Semi-pessimistic Reinforcement Learning
Jin Zhu, Xin Zhou, Jiaang Yao, Gholamali Aminian, Omar Rivasplata, Simon Little, Lexin Li, Chengchun Shi
TL;DR
This work tackles offline RL under distributional shift and reward-sparse settings by introducing semi-pessimistic RL (SPL), which leverages abundant unlabeled data to form a pessimistic lower bound on the reward. The method combines semi-supervised uncertainty quantification with imputation of unlabeled rewards, yielding two algorithms (model-free and model-based) that operate under a new semi-coverage condition. Theoretical results provide finite-sample regret bounds that tighten as unlabeled data grows and as reward uncertainty decreases, with empirical validation on synthetic tasks, MuJoCo benchmarks, and a semi-synthetic adaptive deep brain stimulation (DBS) application. The approach offers a practical, flexible framework for high-stakes domains where rewards are scarce but unlabeled transitions are plentiful, improving policy learning without resorting to the more restrictive full pessimism priors.
Abstract
Offline reinforcement learning (RL) aims to learn an optimal policy from pre-collected data. However, it faces challenges of distributional shift, where the learned policy may encounter unseen scenarios not covered in the offline data. Additionally, numerous applications suffer from a scarcity of labeled reward data. Relying on labeled data alone often leads to a narrow state-action distribution, further amplifying the distributional shift, and resulting in suboptimal policy learning. To address these issues, we first recognize that the volume of unlabeled data is typically substantially larger than that of labeled data.

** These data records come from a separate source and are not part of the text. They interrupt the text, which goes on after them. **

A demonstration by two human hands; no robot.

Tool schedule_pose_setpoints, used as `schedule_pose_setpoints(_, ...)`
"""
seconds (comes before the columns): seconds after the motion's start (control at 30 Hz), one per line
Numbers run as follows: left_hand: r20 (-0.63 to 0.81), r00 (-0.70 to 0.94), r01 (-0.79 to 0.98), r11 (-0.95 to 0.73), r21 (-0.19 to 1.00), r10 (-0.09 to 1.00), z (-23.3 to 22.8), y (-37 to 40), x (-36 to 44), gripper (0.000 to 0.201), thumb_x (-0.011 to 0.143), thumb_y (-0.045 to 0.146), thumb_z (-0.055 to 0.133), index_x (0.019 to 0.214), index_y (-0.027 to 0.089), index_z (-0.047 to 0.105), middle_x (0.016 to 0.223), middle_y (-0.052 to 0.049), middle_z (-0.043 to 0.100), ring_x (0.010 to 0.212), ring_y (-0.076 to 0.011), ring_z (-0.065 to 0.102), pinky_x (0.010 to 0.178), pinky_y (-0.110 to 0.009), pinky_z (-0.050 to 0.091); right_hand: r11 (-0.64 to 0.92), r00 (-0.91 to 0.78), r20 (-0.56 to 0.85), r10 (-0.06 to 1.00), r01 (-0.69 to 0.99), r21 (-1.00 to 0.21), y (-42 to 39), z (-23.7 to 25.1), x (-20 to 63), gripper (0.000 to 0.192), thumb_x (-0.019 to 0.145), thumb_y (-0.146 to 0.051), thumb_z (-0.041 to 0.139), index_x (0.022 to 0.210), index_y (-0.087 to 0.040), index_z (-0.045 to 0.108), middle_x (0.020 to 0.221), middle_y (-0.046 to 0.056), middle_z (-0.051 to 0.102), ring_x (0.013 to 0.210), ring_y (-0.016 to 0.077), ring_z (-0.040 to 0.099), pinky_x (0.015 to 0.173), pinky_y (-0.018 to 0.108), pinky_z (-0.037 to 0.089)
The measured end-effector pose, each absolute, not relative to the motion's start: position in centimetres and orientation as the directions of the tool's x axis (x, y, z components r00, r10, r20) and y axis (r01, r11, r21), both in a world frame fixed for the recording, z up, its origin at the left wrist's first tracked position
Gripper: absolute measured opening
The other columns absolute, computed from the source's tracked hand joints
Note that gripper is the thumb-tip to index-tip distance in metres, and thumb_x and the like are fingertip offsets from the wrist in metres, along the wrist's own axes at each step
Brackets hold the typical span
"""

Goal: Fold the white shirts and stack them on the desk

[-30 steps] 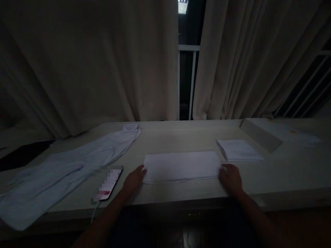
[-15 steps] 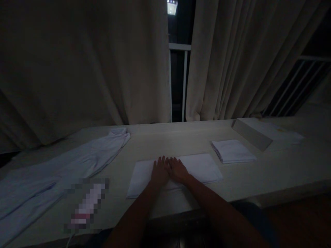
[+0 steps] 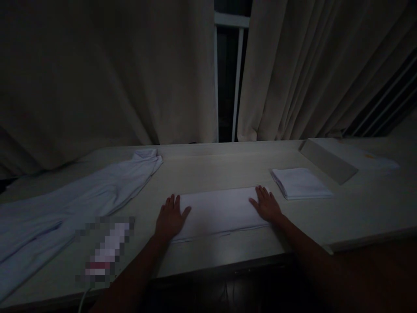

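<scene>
A white cloth folded into a long rectangle (image 3: 218,212) lies flat on the table in front of me. My left hand (image 3: 171,217) rests on its left end, palm down with the thumb apart from the fingers. On the right end lies my right hand (image 3: 266,204), also flat and open, its fingertips near the far right corner. Neither hand grips anything. Just beyond my right hand is a smaller folded white cloth (image 3: 301,183), its layered edge facing left.
An unfolded white garment (image 3: 107,187) stretches over the table's left side. Near it lies a blurred-out object (image 3: 109,250) with a cord. A pale box-like object (image 3: 332,161) stands at the back right. Curtains (image 3: 163,74) hang behind the table (image 3: 215,167).
My hands have slid apart from the cloth's middle to its two ends, left hand leftward and right hand rightward. The camera view has tilted down slightly.
</scene>
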State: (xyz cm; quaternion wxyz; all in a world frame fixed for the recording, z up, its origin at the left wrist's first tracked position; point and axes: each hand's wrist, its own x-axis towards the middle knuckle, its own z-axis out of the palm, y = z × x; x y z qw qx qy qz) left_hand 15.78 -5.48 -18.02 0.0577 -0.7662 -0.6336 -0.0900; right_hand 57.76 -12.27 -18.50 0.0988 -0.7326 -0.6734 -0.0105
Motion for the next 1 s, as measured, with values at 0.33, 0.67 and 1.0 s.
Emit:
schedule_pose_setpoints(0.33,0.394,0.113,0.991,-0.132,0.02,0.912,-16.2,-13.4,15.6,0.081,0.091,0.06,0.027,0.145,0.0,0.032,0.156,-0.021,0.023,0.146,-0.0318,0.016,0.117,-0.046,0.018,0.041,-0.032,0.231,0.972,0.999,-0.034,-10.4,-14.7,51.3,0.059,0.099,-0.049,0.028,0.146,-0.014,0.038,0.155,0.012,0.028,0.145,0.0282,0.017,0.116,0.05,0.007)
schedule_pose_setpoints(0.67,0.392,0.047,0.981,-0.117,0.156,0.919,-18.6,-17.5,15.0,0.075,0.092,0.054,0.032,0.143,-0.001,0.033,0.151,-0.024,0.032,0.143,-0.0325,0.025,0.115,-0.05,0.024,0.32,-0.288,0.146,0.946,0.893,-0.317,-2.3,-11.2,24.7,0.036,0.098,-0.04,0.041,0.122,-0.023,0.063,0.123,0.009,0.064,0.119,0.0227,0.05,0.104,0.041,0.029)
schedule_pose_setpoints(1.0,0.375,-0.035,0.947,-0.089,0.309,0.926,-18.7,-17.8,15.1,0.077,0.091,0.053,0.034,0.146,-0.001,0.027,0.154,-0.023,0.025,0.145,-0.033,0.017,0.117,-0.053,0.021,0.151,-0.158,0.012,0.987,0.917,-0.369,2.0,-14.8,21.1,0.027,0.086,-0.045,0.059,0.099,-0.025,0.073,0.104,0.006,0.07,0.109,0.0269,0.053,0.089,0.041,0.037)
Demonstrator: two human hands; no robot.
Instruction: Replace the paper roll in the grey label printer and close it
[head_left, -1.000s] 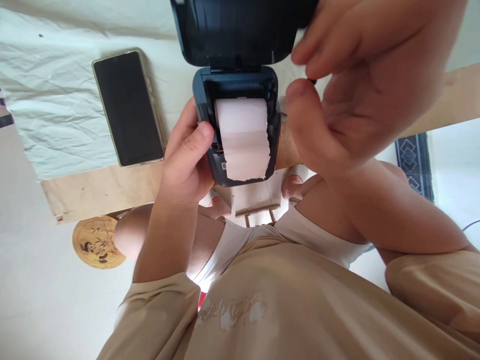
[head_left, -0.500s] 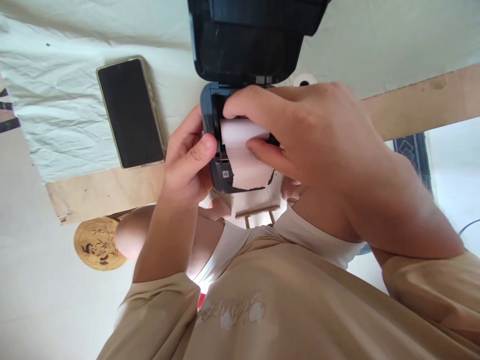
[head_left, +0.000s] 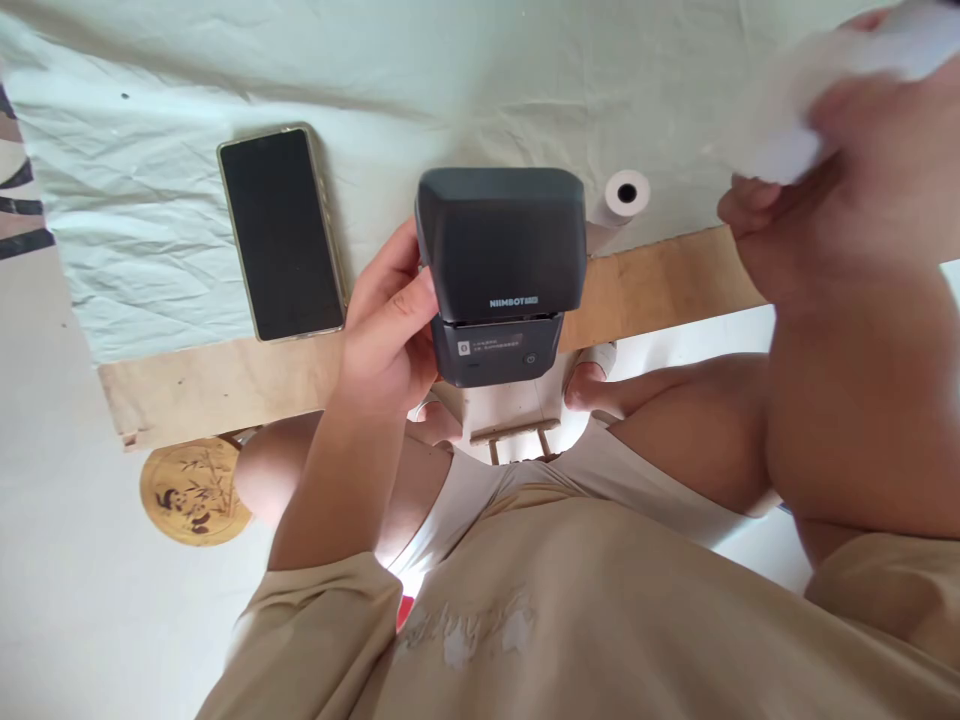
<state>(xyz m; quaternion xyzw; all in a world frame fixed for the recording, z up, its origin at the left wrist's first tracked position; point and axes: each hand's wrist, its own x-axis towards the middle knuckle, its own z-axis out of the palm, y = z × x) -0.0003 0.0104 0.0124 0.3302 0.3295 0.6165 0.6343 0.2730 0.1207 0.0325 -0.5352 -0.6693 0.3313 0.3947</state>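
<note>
My left hand [head_left: 394,320] grips the left side of a dark label printer [head_left: 502,240] at the table's front edge. The printer's lid is down, and its power button and small label face me. Up at the far right, my right hand [head_left: 870,190] is smeared by motion. Its fingers are closed around a white paper roll [head_left: 787,155], which is blurred and partly cut off by the frame. Another white paper roll [head_left: 626,193], with a dark core, lies just right of the printer.
A phone [head_left: 279,235] in a clear case lies left of the printer on the pale cloth [head_left: 360,120]. A bare wooden strip [head_left: 667,285] forms the table's front edge. Below left is a round wooden stool seat [head_left: 195,490] with a panda picture.
The printer's lid has gone from raised to closed. My right hand has left the printer and moved to the upper right with white paper. My left hand has kept hold of the printer.
</note>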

We then propose a semi-pessimistic RL method to effectively leverage abundant unlabeled data. Our approach offers several advantages. It considerably simplifies the learning process, as it seeks a lower bound of the reward function, rather than that of the Q-function or state transition function. It is highly flexible, and can be integrated with a range of model-free and model-based RL algorithms. It enjoys the guaranteed improvement when utilizing vast unlabeled data, but requires much less restrictive conditions. We compare our method with a number of alternative solutions, both analytically and numerically, and demonstrate its clear competitiveness. We further illustrate with an application to adaptive deep brain stimulation for Parkinson's disease.